Une trêve fragile de deux semaines entre Washington et Téhéran, obtenue juste avant une possible escalade militaire. L’Iran avance un plan de paix très exigeant, centré sur la levée des sanctions, le retrait américain de la région et la reconnaissance de ses marges de contrôle sur le détroit d’Ormuz. Ces demandes semblent difficiles à accepter pour les États-Unis, mais elles ouvrent une phase de négociation, avec le Pakistan comme médiateur principal et la Chine en appui discret.
Sur le fond, le point le plus sensible reste le détroit d’Ormuz, car il touche directement à la sécurité énergétique mondiale. La suite dépendra de la réaction de Donald Trump, de la position d’Israël et de la capacité des médiateurs à transformer ce cessez-le-feu temporaire en accord durable.
Rappelons que la veille, les tensions USA-Iran ont explosé autour du détroit d’Ormuz, avec un ultimatum américain imminent, des frappes israéliennes massives sur des sites iraniens et des ripostes promises par Téhéran contre infrastructures américaines et alliées.
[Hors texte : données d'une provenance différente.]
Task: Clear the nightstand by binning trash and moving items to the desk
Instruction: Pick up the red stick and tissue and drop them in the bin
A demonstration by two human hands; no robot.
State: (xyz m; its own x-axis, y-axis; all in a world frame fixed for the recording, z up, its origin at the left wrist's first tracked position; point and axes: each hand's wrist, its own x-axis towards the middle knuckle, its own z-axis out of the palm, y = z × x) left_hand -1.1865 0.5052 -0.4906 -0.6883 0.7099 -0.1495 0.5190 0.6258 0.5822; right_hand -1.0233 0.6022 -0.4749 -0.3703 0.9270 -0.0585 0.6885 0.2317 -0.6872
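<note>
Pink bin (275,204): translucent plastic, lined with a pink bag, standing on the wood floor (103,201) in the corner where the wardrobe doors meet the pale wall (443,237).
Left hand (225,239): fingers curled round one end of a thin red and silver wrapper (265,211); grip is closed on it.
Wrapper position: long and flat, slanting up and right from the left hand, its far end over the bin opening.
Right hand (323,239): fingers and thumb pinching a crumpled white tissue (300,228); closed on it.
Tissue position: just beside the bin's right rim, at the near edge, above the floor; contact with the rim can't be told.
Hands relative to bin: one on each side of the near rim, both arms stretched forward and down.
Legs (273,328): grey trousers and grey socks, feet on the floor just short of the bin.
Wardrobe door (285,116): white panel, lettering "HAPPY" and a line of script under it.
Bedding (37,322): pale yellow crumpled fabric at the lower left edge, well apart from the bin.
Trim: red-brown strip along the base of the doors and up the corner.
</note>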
Objectif iranien : perturber durablement les flux pétroliers et gaziers.
Pour sa part, Donald Trump a franchi les limites sur Truth Social, évoquant l’« éradication d’une civilisation entière » ou la destruction du pays « en une nuit ». Ces propos virulents ont provoqué un séisme politique : des élus US discutent du 25ᵉ amendement pour déclarer le président inapte.
De son côté, Téhéran a durci le ton, qualifiant les menaces d’« arrogantes » et mobilisant sa population. Tandis qu’Israël a bombardé des dizaines de cibles iraniennes.
Et c’est dans ce contexte que le Pakistan propose une prolongation de deux semaines de l’ultimatum et d’un cessez-le-feu examiné par la Maison-Blanche. L’ONU alerte sur des crimes de guerre potentiels.